WORK ORDER |
Could you return all of the records exactly, minus their images?

DATASET |
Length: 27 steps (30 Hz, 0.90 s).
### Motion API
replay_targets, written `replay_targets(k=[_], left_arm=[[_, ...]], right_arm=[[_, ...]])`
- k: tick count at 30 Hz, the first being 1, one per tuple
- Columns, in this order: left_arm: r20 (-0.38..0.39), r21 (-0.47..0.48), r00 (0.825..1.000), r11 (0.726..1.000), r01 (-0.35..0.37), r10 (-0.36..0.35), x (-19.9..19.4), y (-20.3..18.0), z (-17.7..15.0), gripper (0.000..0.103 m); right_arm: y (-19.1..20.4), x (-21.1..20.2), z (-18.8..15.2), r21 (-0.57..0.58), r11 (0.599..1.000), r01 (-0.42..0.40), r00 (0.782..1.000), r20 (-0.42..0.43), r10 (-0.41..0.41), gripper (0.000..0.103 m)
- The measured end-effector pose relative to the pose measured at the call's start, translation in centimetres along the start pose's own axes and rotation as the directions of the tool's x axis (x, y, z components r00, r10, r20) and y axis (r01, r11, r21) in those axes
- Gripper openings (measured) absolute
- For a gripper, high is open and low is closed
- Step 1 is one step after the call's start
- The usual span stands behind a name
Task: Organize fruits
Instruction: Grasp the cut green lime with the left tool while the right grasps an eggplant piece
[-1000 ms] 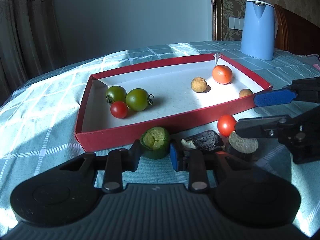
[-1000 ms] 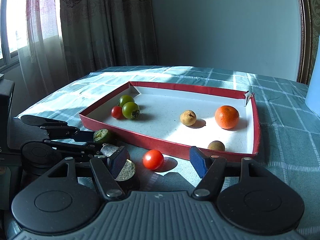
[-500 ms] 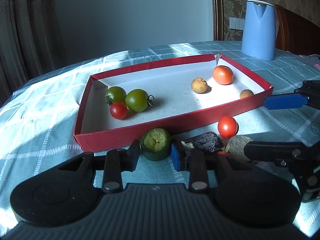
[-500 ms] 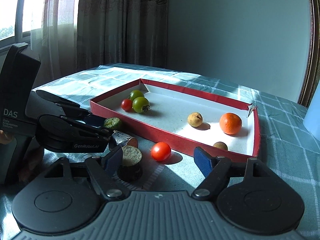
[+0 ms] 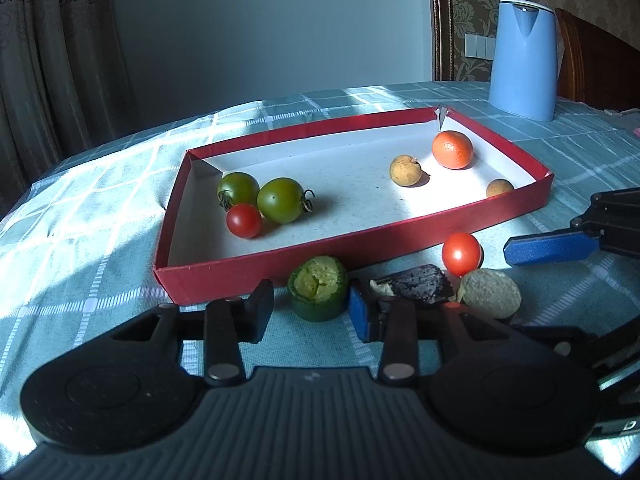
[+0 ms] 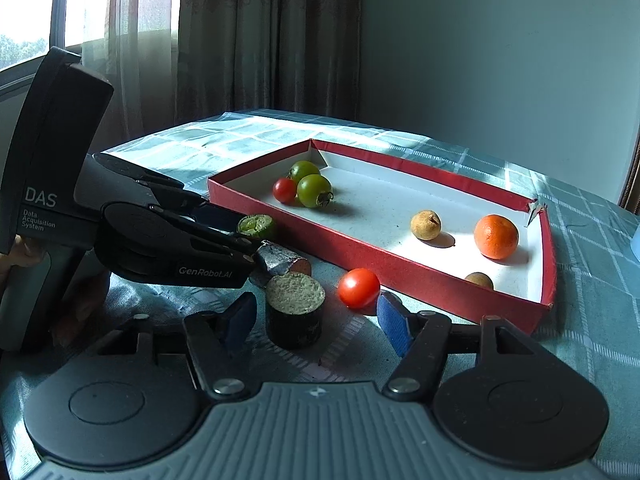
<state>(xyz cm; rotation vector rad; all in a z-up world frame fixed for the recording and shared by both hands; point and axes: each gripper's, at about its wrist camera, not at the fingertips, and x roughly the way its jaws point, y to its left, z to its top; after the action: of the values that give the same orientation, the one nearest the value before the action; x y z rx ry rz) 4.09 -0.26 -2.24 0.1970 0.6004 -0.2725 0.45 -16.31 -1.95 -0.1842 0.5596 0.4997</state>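
Since the earlier frames our right gripper (image 6: 316,316) has slid sideways, so the dark cut cylinder (image 6: 295,309) now sits between its fingers instead of against the left one; its jaws are closing, with a gap visible on both sides of the piece. In the left wrist view that same pale-topped cylinder (image 5: 489,293) lies at lower right, and only one blue finger of the right gripper shows at the right edge.

Our left gripper (image 5: 308,309) hangs low centre in its own view. Its jaws are opening, narrow, around the green cut fruit piece (image 5: 318,288); we see a slim gap on each side, pads not pressing. From the right wrist view this piece (image 6: 256,226) sits mid-left, just outside the near wall of the red tray (image 6: 384,258).

A dark foil-like piece (image 5: 416,289) lies just right of the left gripper's blue pad. One red cherry tomato (image 5: 461,253) rests on the checked tablecloth (image 5: 80,240), near the tray's front wall, outside it.

Inside the tray: two green tomatoes (image 5: 280,200) and a small red tomato (image 5: 244,220) clustered at its left end; an orange (image 5: 452,149), a tan round fruit (image 5: 405,170) and a second tan one (image 5: 499,188) at the right end.

A blue kettle (image 5: 523,60) stands upper right.
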Motion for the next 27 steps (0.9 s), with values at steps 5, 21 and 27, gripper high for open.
replay_targets(k=[5,21,27], left_arm=[[0.003,0.011,1.000,1.000,-0.008,0.008,0.0,-0.2,0.0,0.037],[0.007,0.023,1.000,1.000,-0.014,0.013,0.0,-0.3,-0.1,0.035],[0.010,0.038,1.000,0.999,-0.009,0.008,-0.1,-0.7,-0.1,0.028]], right_arm=[[0.3,1.3,-0.1,0.016,1.000,-0.025,0.999,-0.047,0.026,0.042],[0.4,0.9,-0.4,0.051,0.999,-0.001,0.999,-0.048,0.003,0.033],[0.3,0.6,-0.5,0.055,0.998,0.008,0.999,-0.036,-0.006,0.033]])
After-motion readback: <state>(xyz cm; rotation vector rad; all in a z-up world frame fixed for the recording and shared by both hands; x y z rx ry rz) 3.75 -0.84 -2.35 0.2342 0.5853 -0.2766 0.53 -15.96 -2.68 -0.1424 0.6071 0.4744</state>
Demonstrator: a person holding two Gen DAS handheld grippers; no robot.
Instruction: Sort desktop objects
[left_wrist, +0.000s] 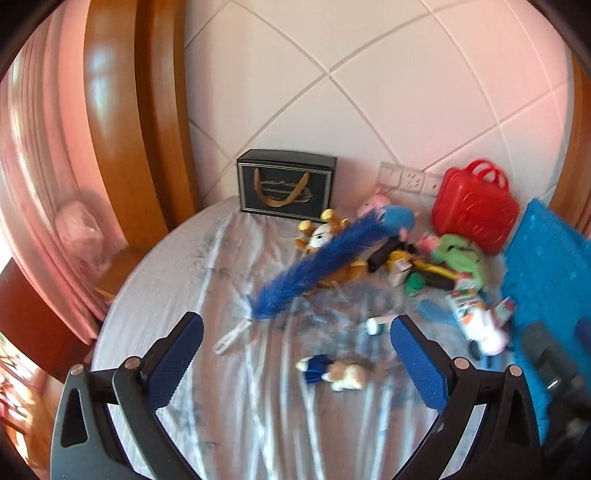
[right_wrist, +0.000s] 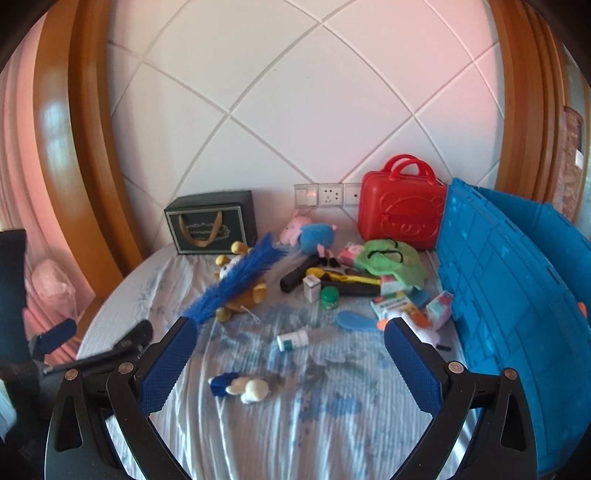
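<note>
My left gripper (left_wrist: 295, 330) is open and empty above the cloth-covered table (left_wrist: 192, 280). My right gripper (right_wrist: 290, 332) is open and empty too. A small plush toy in blue (left_wrist: 334, 371) lies just beyond both; it also shows in the right wrist view (right_wrist: 240, 386). A blue feather duster (left_wrist: 314, 264) (right_wrist: 236, 284) lies across a brown plush bear (right_wrist: 242, 291). A white medicine bottle (right_wrist: 293, 339), a green jar (right_wrist: 328, 297), a blue comb (right_wrist: 356, 319) and boxes lie among the clutter. The left gripper's fingers (right_wrist: 55, 336) show at the left edge of the right wrist view.
A big blue plastic crate (right_wrist: 509, 280) stands on the right. A red toy suitcase (right_wrist: 400, 214) and a dark gift bag (right_wrist: 210, 227) stand by the back wall. A pink pig plush (right_wrist: 306, 232) and a green cloth (right_wrist: 391, 260) lie mid-table. Wall sockets (right_wrist: 327, 195) sit behind.
</note>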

SOLVED PROBLEM |
Length: 27 steps (30 Hz, 0.90 s).
### Motion API
replay_targets, written `replay_targets(k=[_], left_arm=[[_, ...]], right_arm=[[_, ...]])`
- k: tick count at 30 Hz, the first being 1, one per tuple
- Columns, in this order: left_arm: r20 (-0.38..0.39), r21 (-0.47..0.48), r00 (0.825..1.000), r11 (0.726..1.000), r01 (-0.35..0.37), r10 (-0.36..0.35), x (-19.9..19.4), y (-20.3..18.0), z (-17.7..15.0), gripper (0.000..0.103 m); right_arm: y (-19.1..20.4), x (-21.1..20.2), z (-18.8..15.2), r21 (-0.57..0.58), r11 (0.599..1.000), r01 (-0.42..0.40), r00 (0.782..1.000), r20 (-0.42..0.43), r10 (-0.41..0.41), gripper (0.000..0.103 m)
- The measured end-effector pose relative to the pose measured at the call's start, translation in centimetres along the start pose's own axes and rotation as the directions of the tool's x axis (x, y, z components r00, r10, r20) and y axis (r01, r11, r21) in those axes
- Gripper openings (measured) absolute
- For a gripper, high is open and low is closed
- Step 1 is one step after the call's start
- The usual span stands behind a name
Task: Organize fruits
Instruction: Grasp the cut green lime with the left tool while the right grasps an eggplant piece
[-1000 ms] 
[-1000 ms] 
[-500 ms] 
[-500 ms] 
[+0 ms] 
[+0 ms] 
<state>(xyz cm; rotation vector rad; all in a z-up world frame fixed for the recording and shared by both hands; point and axes: each gripper's, at about its wrist camera, not at the fingertips, and x roughly the way its jaws point, y to its left, z to its top; after the action: of the values that give the same orientation, the one nearest the value before the action; x y z rx ry rz) 4.09 -0.26 -2.24 0.1970 0.6004 -0.2725 0.45 -16.31 -1.95 -0.1842 0.5596 0.4997</state>
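Since the earlier frames our right gripper (image 6: 316,316) has slid sideways, so the dark cut cylinder (image 6: 295,309) now sits between its fingers instead of against the left one; its jaws are closing, with a gap visible on both sides of the piece. In the left wrist view that same pale-topped cylinder (image 5: 489,293) lies at lower right, and only one blue finger of the right gripper shows at the right edge.

Our left gripper (image 5: 308,309) hangs low centre in its own view. Its jaws are opening, narrow, around the green cut fruit piece (image 5: 318,288); we see a slim gap on each side, pads not pressing. From the right wrist view this piece (image 6: 256,226) sits mid-left, just outside the near wall of the red tray (image 6: 384,258).

A dark foil-like piece (image 5: 416,289) lies just right of the left gripper's blue pad. One red cherry tomato (image 5: 461,253) rests on the checked tablecloth (image 5: 80,240), near the tray's front wall, outside it.

Inside the tray: two green tomatoes (image 5: 280,200) and a small red tomato (image 5: 244,220) clustered at its left end; an orange (image 5: 452,149), a tan round fruit (image 5: 405,170) and a second tan one (image 5: 499,188) at the right end.

A blue kettle (image 5: 523,60) stands upper right.
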Motion for the next 27 steps (0.9 s), with values at steps 5, 21 and 27, gripper high for open.
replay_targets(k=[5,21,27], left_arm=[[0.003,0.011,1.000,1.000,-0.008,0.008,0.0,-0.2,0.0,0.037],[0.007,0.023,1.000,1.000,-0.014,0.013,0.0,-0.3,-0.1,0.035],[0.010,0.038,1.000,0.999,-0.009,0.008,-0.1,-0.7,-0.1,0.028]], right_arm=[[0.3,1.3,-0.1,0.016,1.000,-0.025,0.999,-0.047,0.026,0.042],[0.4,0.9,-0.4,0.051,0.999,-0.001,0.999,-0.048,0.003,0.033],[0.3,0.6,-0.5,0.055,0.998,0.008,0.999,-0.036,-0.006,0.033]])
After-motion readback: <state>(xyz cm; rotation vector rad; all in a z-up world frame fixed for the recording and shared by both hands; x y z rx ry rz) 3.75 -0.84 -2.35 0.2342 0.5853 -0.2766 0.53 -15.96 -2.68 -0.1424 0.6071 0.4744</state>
Demonstrator: a person holding two Gen DAS handheld grippers; no robot.
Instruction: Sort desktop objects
[left_wrist, +0.000s] 
[right_wrist, +0.000s] 
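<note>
My left gripper (left_wrist: 295, 330) is open and empty above the cloth-covered table (left_wrist: 192, 280). My right gripper (right_wrist: 290, 332) is open and empty too. A small plush toy in blue (left_wrist: 334, 371) lies just beyond both; it also shows in the right wrist view (right_wrist: 240, 386). A blue feather duster (left_wrist: 314, 264) (right_wrist: 236, 284) lies across a brown plush bear (right_wrist: 242, 291). A white medicine bottle (right_wrist: 293, 339), a green jar (right_wrist: 328, 297), a blue comb (right_wrist: 356, 319) and boxes lie among the clutter. The left gripper's fingers (right_wrist: 55, 336) show at the left edge of the right wrist view.
A big blue plastic crate (right_wrist: 509, 280) stands on the right. A red toy suitcase (right_wrist: 400, 214) and a dark gift bag (right_wrist: 210, 227) stand by the back wall. A pink pig plush (right_wrist: 306, 232) and a green cloth (right_wrist: 391, 260) lie mid-table. Wall sockets (right_wrist: 327, 195) sit behind.
</note>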

That's the full output for the exercise.